Dalam rapat terbatas yang disiarkan langsung melalui channel Youtube Sekretariat Presiden pada Kamis (4/6/2020), Presiden Joko Widodo ingin ada perbaikan pada sektor pendidikan Indonesia.

Jokowi meminta ada target terukur untuk angka partisipasi pendidikan dari semua jenjang, mulai dari tingkat dasar, menengah, hingga tinggi. Lebih dari itu, harus ada perbaikan juga untuk kurikulum serta kualitas guru.

“Kemudian seperti apa target untuk hasil belajar berkualitas, baik untuk perbaikan kualitas guru, perbaikan kurikulum, maupun infrastruktur sekolah dan bagaimana mewujudkan distribusi pendidikan yang inklusif dan merata,” ujar Jokowi.

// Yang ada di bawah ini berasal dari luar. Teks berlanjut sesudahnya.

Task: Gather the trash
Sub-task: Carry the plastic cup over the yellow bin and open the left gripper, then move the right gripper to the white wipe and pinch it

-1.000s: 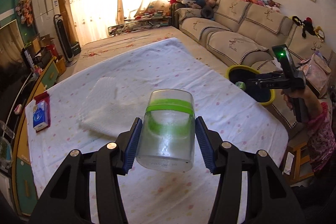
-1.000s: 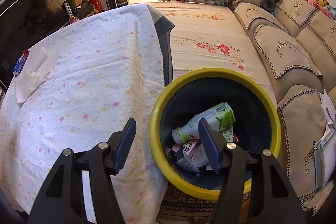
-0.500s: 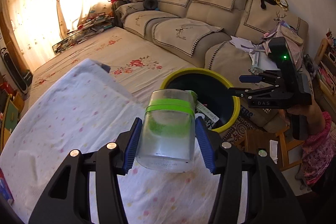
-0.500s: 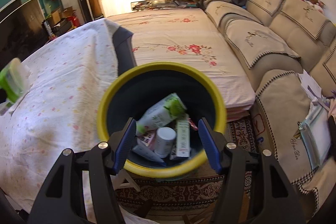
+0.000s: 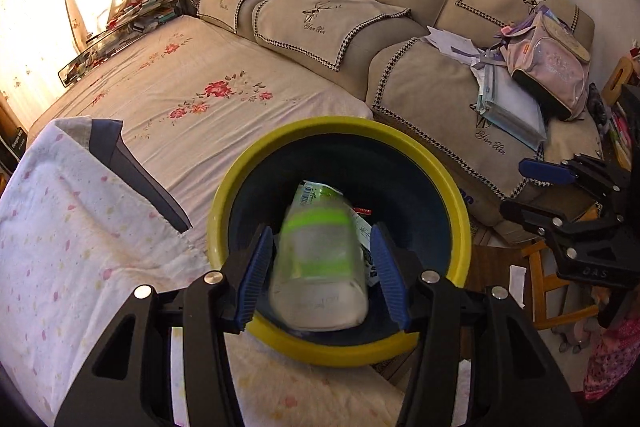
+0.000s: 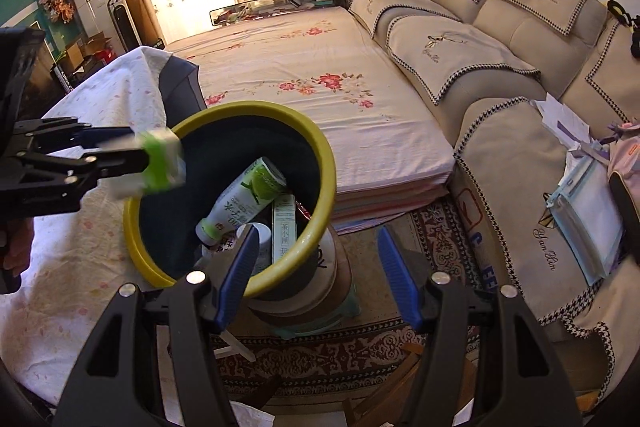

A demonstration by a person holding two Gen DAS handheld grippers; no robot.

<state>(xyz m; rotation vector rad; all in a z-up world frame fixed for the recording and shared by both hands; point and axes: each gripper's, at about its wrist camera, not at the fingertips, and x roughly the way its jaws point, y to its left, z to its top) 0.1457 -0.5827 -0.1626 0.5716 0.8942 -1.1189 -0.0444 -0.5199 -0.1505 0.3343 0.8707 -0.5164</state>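
Note:
A clear plastic cup (image 5: 320, 267) with green bands sits between the blue pads of my left gripper (image 5: 320, 277), which is shut on it. The cup looks blurred and hangs over the near part of a yellow-rimmed dark bin (image 5: 336, 125). In the right wrist view the cup (image 6: 160, 163) and left gripper (image 6: 136, 147) are over the bin's (image 6: 320, 155) left rim. Inside the bin lie a green-and-white bottle (image 6: 244, 199) and a narrow carton (image 6: 284, 231). My right gripper (image 6: 316, 267) is open and empty, by the bin's near right side; it also shows in the left wrist view (image 5: 524, 193).
A table under a white flowered cloth (image 5: 60, 247) borders the bin on the left. Beyond it lie a flowered mattress (image 5: 200, 87) and a beige sofa (image 5: 340, 7) with a backpack (image 5: 552, 67) and papers. A patterned rug (image 6: 400, 247) and a wooden stool (image 5: 540, 287) are on the floor.
My left gripper carried the cup from above the table across to above the bin and tilted downward. The right gripper drifted from over the bin toward its right side.

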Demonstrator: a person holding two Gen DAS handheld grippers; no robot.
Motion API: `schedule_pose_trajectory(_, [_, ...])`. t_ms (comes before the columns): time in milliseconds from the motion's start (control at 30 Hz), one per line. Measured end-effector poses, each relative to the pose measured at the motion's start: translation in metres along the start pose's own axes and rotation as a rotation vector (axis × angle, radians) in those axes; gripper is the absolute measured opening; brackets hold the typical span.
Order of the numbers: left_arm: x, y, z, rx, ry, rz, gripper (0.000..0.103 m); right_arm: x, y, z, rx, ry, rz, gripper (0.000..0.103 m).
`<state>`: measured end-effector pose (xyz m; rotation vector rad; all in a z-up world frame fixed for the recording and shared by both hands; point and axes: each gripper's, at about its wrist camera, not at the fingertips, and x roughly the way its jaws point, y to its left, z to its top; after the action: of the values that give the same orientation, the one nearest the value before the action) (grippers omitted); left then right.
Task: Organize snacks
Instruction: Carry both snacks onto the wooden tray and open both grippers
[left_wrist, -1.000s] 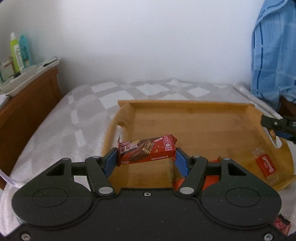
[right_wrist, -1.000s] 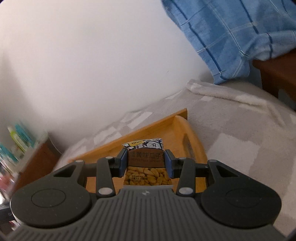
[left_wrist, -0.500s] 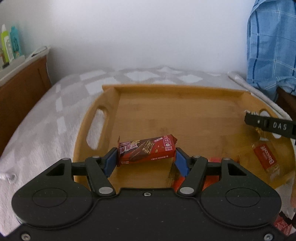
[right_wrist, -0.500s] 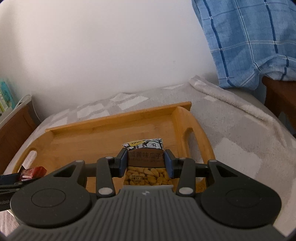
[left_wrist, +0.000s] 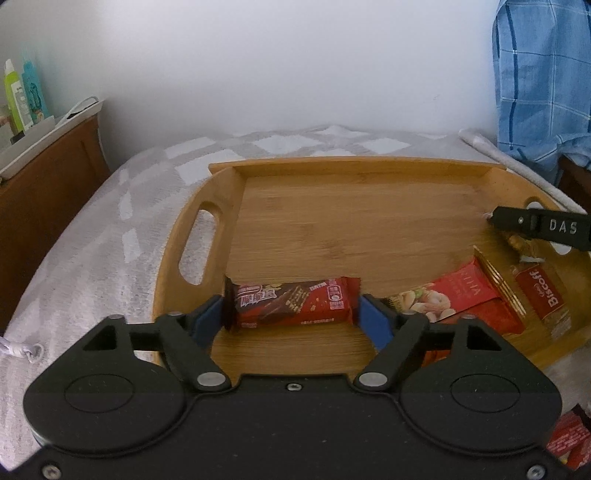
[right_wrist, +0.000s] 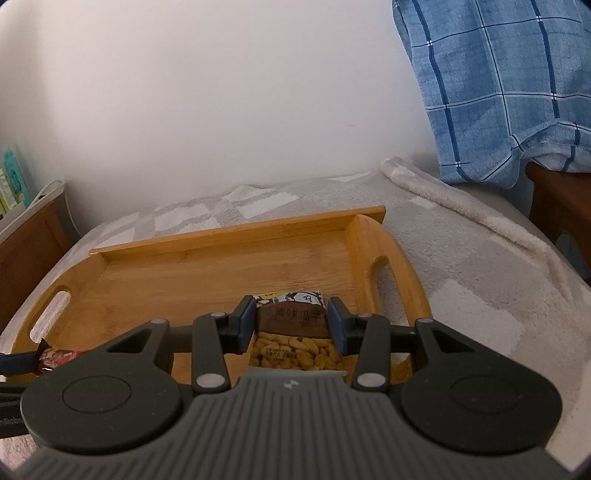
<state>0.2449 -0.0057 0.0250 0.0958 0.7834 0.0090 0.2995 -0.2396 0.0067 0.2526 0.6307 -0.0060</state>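
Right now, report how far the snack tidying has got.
Done: a Biscoff pack and a red nut pack lie in the wooden tray.
In hand: the left hand-held gripper has just been opening around the red chocolate bar; the right hand-held gripper clamps a seed packet.
Left: red wrappers off the tray.

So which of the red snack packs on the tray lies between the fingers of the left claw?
The chocolate bar, in its dark brown-and-red wrapper. The red nut pack and the Biscoff biscuit lie to its right, outside the left claw.
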Motion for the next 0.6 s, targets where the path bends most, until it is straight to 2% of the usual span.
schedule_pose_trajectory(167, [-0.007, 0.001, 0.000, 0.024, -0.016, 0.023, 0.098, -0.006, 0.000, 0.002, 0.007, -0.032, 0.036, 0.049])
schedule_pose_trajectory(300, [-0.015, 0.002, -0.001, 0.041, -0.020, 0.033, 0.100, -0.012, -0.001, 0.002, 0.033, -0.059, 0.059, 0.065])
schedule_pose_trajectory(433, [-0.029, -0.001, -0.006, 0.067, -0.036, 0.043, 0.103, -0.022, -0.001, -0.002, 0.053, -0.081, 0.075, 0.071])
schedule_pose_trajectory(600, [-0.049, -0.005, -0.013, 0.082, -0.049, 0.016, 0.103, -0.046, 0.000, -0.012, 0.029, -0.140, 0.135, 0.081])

Jokowi juga mengingatkan bahwa perbaikan dalam sektor pendidikan tidak hanya dilakukan Kementerian Pendidikan dan Kebudayaan (Kemendikbud) saja, tapi juga butuh dukungan dari semua lembaga pendidikan, instansi, komunitas, masyarakat, hingga kemitraan swasta.

“Karena reformasi pendidikan bukan hanya mencakup penyesuaian kurikulum, pedagogi, dan metode penilaian, tapi juga menyangkut perbaikan infrastruktur, penyediaan akses teknologi, dan juga yang berkaitan dengan dukungan pendanaan,” terangnya.

Dan tidak lupa pula orang nomor satu di Indonesia ini ingin membentuk generasi penerus bangsa yang berkarakter. Oleh karena itu, harus menumbuhkan nilai Pancasila dan budaya Indonesia di dalamnya.

“Pendidikan karakter tidak boleh dilupakan, karena ini merupakan hal yang sangat penting dalam pembangunan mental dan karakter bangsa,” kata Jokowi.